After the data has been downloaded, preprocessed and placed in the Data directory, the models can then be training simply by running python3 causal_prod2vec.py or python3 causal_prod2vec2i.py from the src directory. The various hyper-parameters of the models can be controlled via arguments detailed below.

Optional arguments

The code uses TF flags to manage the command line arguments for running the models, please note that both models have the same parameters.
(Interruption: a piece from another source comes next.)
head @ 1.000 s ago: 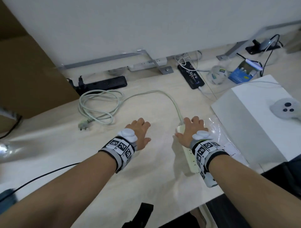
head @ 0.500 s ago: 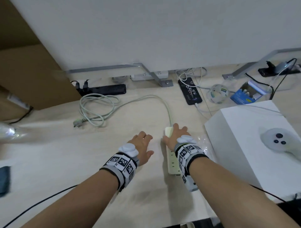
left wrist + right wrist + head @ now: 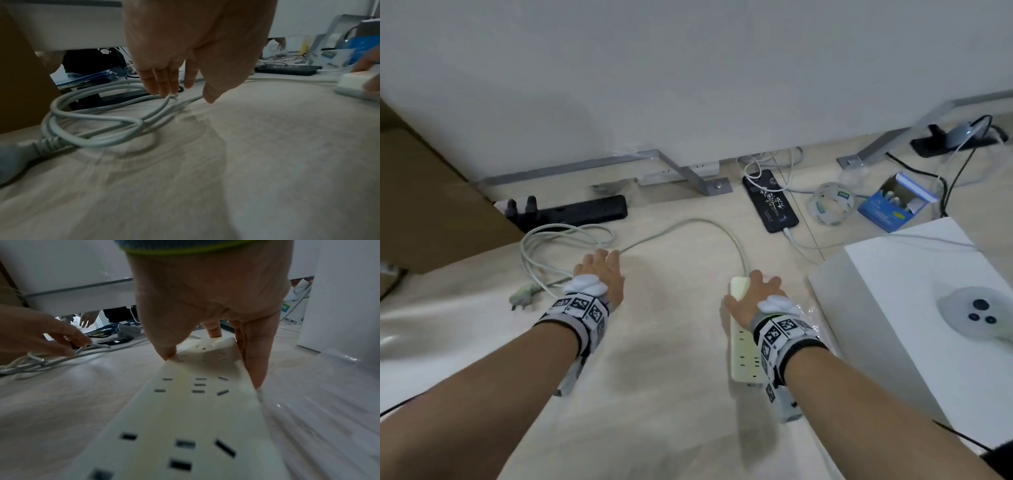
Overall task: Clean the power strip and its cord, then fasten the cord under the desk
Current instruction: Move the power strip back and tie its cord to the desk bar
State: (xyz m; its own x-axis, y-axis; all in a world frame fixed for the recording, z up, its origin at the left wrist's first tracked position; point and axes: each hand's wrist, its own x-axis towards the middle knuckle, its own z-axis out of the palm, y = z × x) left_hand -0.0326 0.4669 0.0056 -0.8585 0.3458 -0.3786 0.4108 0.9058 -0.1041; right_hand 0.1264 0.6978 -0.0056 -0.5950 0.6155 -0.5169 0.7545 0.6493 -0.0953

Causal Embeddings for Recommendation Parameters

optional arguments:
--data_set : The dataset to load
--model_name : The name of the model used when saving (default: cp2v)
--logging_dir : Where to save tensorboard data (default: /tmp/tensorboard/)
--learning_rate : The learning rate for SGD (default: 1.0)
--l2_pen : The weight decay regularization amount (default: 0.0)
--num_epochs : The number of epochs to train for (default: 10)
--batch_size : The batch size for SGD (default: 512)
--num_steps : The number of batches after which to print information (default: 500)
--early_stopping_enabled : If to use early stopping (default: False)
--early_stopping : 'Tolerance for early stopping (# of epochs).' (default: 200)
--embedding_size : The embeddings dimension of the product and user embeddings (default: 50)
--cf_pen : The weighting for the counter-factual regularization (default: 1.0)
--cf_distance : Which distance metric to use for the counter-factual regularization (default: l1)

Cite

Please cite the associated paper for this work if you use this code:

@article{bonner2017causal,
  title={Causal Embeddings for Recommendation},
  author={Bonner, Stephen and Vasile, Flavian},
  journal={arXiv preprint arXiv:1706.07639},
  year={2017}
}

License

Copyright CRITEO

Licensed under the Apache License, Version 2.0 (the "License"); you may not use this file except in compliance with the License. You may obtain a copy of the License at http://www.apache.org/licenses/LICENSE-2.0

Unless required by applicable law or agreed to in writing, software distributed under the License is distributed on an "AS IS" BASIS, WITHOUT WARRANTIES OR CONDITIONS OF ANY KIND, either express or implied. See the License for the specific language governing permissions and limitations under the License.